Lexus International announced it has sold more than 1 million hybrid vehicles worldwide since the RX 400h went on sale in April 2005. As of the end of March 2016, Lexus had sold approximately 1,000,600 hybrid vehicles in 11 years.

The hybrid drive system continues to be our core vehicle technology to help reduce CO2 emissions, while providing a pleasurable driving experience. We have set ambitious environmental goals for 2050, and hybrid popularity worldwide is extremely important if we are to achieve those goals. Today, Lexus manufactures ten hybrid models, with more on the way. I’m pleased over 1 million customers worldwide have put their faith into our hybrid line-up.

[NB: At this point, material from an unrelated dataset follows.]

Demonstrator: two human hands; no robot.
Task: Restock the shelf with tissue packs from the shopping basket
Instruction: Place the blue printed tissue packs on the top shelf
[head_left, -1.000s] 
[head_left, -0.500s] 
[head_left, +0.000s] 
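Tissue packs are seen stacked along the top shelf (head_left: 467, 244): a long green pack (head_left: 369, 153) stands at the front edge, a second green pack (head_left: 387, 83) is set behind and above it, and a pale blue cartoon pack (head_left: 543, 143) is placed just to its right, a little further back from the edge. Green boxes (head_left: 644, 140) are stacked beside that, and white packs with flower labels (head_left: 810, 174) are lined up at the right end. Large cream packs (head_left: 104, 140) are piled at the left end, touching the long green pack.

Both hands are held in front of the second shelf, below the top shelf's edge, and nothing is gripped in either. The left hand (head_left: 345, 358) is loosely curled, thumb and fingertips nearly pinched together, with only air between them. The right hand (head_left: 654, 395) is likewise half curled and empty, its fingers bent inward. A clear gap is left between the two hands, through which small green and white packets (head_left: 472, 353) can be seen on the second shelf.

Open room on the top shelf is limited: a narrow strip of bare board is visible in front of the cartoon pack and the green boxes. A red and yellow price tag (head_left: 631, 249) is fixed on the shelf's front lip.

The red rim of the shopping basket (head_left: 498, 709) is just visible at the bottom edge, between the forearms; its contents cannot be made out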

—Tokuo Fukuichi, President of Lexus International

Following the debut of the RX 400h, the brand gradually expanded its hybrid line-up by launching the first luxury hybrid sedan, the GS 450h in 2006, and in 2007 the most powerful luxury hybrid sedan, LS 600h. In 2009, the HS 250h, followed by the first luxury hybrid compact, the CT 200h, in 2011. ES 300h was launched in 2012, then IS 300h and GS 300h in 2013, and the first luxury mid-sized Crossover, the NX 300h, in 2014. The first luxury hybrid sports coupe, the RC 300h, was launched globally at the end of 2015. Today, Lexus sells 10 hybrid models and is the luxury brand with the widest hybrid line-up.

Earlier this year, Lexus premiered its latest hybrid model, the LC 500h, which features a new generation performance hybrid technology called Multi Stage Hybrid System (MSHS). The MSHS expands further hybrid advantages by delivering more power, greater acceleration and traction and higher efficiency. The LC 500h will be available for sale in the spring of 2017.

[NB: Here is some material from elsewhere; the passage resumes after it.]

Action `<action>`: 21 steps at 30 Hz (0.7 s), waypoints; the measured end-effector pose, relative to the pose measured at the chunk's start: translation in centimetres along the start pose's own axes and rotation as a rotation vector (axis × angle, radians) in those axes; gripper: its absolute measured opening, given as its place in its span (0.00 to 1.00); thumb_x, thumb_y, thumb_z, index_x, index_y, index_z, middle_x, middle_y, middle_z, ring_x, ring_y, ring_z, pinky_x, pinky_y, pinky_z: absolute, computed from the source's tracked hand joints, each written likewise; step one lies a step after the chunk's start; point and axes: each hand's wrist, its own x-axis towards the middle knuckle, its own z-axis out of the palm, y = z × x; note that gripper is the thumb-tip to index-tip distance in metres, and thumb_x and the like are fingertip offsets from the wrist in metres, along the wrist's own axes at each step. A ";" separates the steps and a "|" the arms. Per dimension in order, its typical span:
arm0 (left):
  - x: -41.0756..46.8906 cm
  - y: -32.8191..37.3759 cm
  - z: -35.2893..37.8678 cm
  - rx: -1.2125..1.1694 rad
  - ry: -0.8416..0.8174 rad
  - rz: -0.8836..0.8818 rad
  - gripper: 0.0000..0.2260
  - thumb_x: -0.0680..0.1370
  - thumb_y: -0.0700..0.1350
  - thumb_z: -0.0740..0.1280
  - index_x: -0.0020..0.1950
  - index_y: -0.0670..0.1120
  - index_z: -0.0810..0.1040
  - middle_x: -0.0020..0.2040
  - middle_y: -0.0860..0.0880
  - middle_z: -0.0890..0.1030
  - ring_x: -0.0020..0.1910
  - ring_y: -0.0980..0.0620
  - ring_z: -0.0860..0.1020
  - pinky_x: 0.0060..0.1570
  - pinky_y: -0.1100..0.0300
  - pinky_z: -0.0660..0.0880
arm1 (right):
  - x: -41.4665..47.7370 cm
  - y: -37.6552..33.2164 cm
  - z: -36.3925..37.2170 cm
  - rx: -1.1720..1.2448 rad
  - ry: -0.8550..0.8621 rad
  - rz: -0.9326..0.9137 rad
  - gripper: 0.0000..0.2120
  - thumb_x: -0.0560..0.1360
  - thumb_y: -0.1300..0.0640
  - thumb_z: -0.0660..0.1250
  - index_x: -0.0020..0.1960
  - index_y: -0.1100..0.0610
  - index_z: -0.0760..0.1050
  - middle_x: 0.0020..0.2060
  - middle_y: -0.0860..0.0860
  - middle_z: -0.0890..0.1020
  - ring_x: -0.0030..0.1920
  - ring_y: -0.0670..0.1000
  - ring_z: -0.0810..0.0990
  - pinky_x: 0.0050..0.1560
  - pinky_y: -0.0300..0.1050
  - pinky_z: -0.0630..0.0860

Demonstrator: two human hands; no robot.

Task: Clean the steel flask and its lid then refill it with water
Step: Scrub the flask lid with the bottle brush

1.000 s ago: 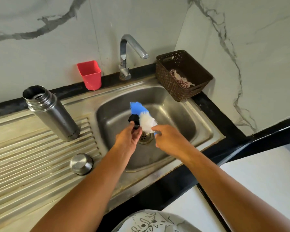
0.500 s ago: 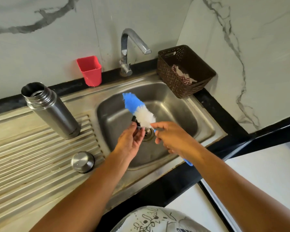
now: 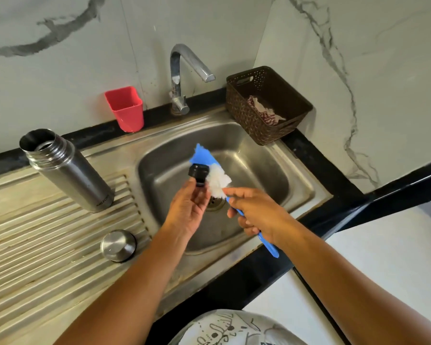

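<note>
The flask (image 3: 70, 173) stood on the drainboard (image 3: 35, 245), left of the sink basin (image 3: 259, 170), with its cap (image 3: 118, 246) nearer the person, by the basin's edge. Behind the basin stood the tap (image 3: 178, 78), with a cup (image 3: 126, 110) to its left and a basket (image 3: 244, 113) holding a cloth (image 3: 264, 112) to its right. Over the basin, the left hand (image 3: 188, 210) held the stopper (image 3: 198, 174) against the bottle brush (image 3: 218, 181) in the right hand (image 3: 256, 212).

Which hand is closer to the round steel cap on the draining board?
Left. The left hand, holding a black stopper, is beyond and right of the steel cap; the right hand, gripping the brush, is farther right.
</note>
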 end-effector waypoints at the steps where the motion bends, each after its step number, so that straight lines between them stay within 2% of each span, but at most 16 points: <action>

Lexus (Toyota) has done very well with HEVs.

Hope that they will soon do as well with future extended range all weather BEVs and PHEVs?


Toyota has produced almost 8,000,000 excellent (40 mpg to 55 mpg) HEVs by end of 2016.

If the rising rate keeps up, Toyota may produce another 8,000,000 (45 mpg to 65 mpg) HEVs in the next 8 years or so.

May we presume that the fuel saved is not enough to satisfy posters?